[To do]:
In the records below, find each line that holds "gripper" and return it.

[Exercise data]:

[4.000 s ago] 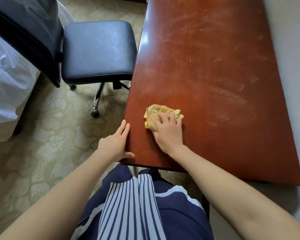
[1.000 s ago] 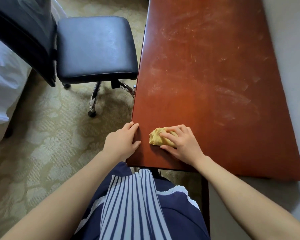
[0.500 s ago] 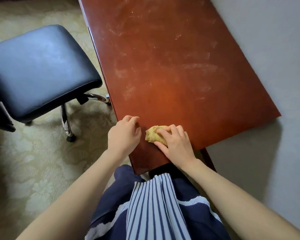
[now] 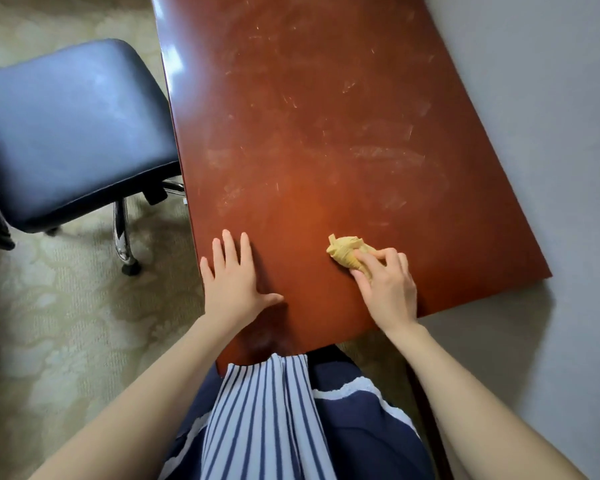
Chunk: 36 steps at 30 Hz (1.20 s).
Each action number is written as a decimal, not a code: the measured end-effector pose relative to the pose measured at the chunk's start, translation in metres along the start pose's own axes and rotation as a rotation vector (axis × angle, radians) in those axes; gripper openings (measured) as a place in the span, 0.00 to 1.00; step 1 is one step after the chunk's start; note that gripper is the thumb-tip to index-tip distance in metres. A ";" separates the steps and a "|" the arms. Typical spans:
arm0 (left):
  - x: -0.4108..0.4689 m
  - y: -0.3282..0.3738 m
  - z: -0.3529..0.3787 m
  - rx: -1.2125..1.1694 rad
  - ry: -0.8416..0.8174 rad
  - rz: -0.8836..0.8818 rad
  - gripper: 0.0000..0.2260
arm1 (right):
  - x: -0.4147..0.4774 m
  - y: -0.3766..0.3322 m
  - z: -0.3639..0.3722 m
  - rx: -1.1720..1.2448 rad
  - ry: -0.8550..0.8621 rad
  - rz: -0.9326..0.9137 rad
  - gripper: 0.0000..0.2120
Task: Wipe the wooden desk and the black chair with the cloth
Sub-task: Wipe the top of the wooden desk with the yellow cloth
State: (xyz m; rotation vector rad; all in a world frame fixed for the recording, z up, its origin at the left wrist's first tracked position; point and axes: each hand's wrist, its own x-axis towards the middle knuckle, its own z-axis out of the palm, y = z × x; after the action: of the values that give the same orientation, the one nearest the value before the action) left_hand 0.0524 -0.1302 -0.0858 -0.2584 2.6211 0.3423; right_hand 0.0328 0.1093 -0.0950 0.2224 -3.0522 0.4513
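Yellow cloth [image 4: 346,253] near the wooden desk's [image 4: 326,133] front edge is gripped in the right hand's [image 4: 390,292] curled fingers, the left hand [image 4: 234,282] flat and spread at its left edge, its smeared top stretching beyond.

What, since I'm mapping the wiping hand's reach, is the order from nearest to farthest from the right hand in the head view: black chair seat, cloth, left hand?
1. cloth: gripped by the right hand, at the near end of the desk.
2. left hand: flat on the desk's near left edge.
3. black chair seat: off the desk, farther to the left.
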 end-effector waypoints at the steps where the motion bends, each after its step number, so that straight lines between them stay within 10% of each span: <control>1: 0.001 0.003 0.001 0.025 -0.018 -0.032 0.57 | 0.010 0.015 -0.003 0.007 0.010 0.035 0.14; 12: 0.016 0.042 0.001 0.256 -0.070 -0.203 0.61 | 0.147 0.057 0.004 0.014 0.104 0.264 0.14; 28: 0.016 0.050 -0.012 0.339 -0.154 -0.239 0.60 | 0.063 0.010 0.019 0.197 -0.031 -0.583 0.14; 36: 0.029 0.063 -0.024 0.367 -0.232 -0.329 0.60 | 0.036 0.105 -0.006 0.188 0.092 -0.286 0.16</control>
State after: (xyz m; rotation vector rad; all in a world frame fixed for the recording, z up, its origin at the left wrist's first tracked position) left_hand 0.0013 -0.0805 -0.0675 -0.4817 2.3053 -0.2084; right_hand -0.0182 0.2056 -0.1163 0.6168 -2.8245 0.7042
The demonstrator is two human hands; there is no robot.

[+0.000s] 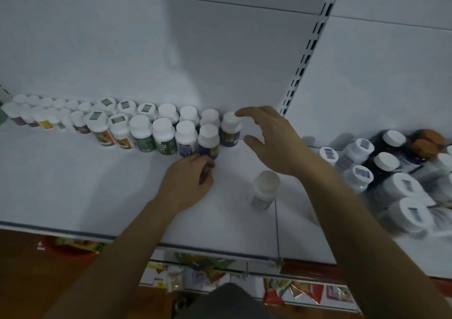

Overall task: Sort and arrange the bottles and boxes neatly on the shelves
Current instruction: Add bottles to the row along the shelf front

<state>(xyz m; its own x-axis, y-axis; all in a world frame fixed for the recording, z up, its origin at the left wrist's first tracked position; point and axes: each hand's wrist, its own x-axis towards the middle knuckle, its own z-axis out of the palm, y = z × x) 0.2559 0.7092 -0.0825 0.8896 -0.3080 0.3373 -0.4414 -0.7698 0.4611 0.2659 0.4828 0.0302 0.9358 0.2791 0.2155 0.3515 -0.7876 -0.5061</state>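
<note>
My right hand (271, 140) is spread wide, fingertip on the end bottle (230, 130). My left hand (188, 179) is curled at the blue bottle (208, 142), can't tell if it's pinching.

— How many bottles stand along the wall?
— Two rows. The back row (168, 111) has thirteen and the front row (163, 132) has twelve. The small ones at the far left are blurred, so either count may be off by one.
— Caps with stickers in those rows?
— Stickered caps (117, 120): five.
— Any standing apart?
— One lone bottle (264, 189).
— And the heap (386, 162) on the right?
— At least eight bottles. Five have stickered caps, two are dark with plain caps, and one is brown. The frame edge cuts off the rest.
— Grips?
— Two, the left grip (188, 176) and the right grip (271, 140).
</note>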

[Output of the exercise]:
Each action number is written as a decimal, not a code: the measured end-effector pose relative to the pose measured at the chunk's start, translation in metres along the start pose's own axes and rotation as a rotation vector (axis × angle, radians) in those axes; gripper openings (measured) as a place in the span, 0.00 to 1.00; step 1 is one step after the chunk's start; note that gripper is the thumb-tip to index-tip distance in metres. A ";" separates the steps and a "|" the arms. Typical spans:
  - gripper: 0.0000..0.2260
  - gripper: 0.0000..0.2120

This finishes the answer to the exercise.